### Requirement:
Exactly the lines starting at the line containing "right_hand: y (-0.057" and ending at the line containing "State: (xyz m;" are to be written out from the listing below, both included.

### Supplied information:
···

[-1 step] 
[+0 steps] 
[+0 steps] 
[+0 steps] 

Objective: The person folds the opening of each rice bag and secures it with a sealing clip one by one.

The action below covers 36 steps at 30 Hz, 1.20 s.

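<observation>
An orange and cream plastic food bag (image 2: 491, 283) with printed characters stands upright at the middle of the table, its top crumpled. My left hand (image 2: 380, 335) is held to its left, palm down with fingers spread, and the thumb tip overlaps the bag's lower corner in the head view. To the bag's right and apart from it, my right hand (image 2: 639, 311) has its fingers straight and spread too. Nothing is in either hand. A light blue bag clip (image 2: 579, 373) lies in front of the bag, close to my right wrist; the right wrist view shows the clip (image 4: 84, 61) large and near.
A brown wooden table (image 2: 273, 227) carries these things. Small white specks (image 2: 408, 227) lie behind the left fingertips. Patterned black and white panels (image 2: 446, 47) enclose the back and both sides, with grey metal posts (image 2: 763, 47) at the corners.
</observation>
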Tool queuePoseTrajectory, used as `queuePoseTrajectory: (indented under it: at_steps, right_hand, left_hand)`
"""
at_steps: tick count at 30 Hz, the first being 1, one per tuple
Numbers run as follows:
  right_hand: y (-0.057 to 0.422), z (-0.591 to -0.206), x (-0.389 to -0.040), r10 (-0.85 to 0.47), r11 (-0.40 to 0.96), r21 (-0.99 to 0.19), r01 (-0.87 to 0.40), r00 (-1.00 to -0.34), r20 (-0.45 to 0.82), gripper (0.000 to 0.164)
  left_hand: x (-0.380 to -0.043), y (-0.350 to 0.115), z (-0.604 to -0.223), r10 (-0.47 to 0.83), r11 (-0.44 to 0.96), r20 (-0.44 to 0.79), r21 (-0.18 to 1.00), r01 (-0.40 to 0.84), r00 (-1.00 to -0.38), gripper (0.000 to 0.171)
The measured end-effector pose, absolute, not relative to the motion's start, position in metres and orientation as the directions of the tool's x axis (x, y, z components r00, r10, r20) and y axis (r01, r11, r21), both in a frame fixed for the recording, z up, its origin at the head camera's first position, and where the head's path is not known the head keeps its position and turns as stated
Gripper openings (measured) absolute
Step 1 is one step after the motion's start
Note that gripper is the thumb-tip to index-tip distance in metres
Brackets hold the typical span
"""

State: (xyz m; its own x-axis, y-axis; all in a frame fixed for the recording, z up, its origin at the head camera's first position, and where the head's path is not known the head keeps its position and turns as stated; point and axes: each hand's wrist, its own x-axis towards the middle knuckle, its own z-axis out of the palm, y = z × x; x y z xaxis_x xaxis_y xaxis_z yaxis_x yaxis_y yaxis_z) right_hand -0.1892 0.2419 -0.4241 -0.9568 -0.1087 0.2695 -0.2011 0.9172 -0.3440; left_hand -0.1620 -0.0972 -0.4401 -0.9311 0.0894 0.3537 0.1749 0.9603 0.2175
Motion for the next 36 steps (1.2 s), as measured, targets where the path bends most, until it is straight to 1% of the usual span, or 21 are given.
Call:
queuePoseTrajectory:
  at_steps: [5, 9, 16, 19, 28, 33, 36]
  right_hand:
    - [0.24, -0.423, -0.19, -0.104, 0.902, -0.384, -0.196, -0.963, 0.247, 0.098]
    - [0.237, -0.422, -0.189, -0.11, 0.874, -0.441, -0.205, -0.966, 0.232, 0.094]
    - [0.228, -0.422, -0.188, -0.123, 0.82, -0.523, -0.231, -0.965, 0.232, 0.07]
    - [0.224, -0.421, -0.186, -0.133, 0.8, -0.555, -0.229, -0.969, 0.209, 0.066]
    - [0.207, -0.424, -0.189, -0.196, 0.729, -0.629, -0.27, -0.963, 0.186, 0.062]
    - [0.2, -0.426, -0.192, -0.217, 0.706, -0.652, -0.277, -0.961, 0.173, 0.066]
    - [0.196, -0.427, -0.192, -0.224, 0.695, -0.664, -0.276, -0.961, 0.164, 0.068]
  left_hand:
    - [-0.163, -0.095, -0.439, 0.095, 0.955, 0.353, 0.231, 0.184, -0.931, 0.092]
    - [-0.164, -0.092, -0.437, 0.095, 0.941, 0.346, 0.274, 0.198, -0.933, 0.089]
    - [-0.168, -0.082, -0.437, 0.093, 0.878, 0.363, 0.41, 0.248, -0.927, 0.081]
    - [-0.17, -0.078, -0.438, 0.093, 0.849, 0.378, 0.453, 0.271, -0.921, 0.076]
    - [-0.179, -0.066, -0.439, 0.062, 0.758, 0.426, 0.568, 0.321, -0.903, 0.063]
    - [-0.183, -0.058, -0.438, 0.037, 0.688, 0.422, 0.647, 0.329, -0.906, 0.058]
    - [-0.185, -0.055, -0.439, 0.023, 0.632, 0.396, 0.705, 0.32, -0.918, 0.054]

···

### Expected answer:
  right_hand: y (-0.057 to 0.422), z (-0.591 to -0.206), x (-0.389 to -0.040), r10 (-0.85 to 0.47), r11 (-0.40 to 0.96), r21 (-0.99 to 0.19), r01 (-0.87 to 0.40), r00 (-1.00 to -0.34), r20 (-0.45 to 0.82), gripper (0.000 to 0.164)
  left_hand: x (-0.380 to -0.043), y (-0.350 to 0.115), z (-0.604 to -0.223), r10 (-0.47 to 0.83), r11 (-0.44 to 0.96), r20 (-0.44 to 0.79), r21 (-0.18 to 1.00), r01 (-0.40 to 0.84), r00 (-1.00 to -0.38), gripper (0.000 to 0.171)
The measured end-effector pose, absolute, not relative to the motion's start, position in metres and orientation as the directions of the tool's x axis (x, y, z components r00, r10, r20) and y axis (r01, r11, r21), both in a frame fixed for the recording, z up, its origin at the head camera's first position, and where the head's path is not known the head keeps its position and turns as stated
Gripper openings (measured) absolute
Step 1 is one step after the motion's start
Note that gripper is the thumb-tip to index-tip distance in metres
Brackets hold the typical span
"""

State: (xyz m; its own x-axis, y-axis; all in a frame fixed for the recording, z up, its origin at the head camera's first position, and where the head's path is not known the head keeps its position and turns as stated; point and axes: each hand's wrist, its own x-axis towards the middle knuckle, its own z-axis out of the palm, y = z × x; x y z xaxis_x xaxis_y xaxis_z yaxis_x yaxis_y yaxis_z) right_hand -0.1892 0.2419 -0.4241 -0.9568 -0.1087 0.2695 -0.2011 0.9172 -0.3440; left_hand -0.1620 -0.0972 -0.4401 -0.9311 0.0894 0.3537 0.1749 0.9603 0.2175

Nothing else is required to complete this exercise.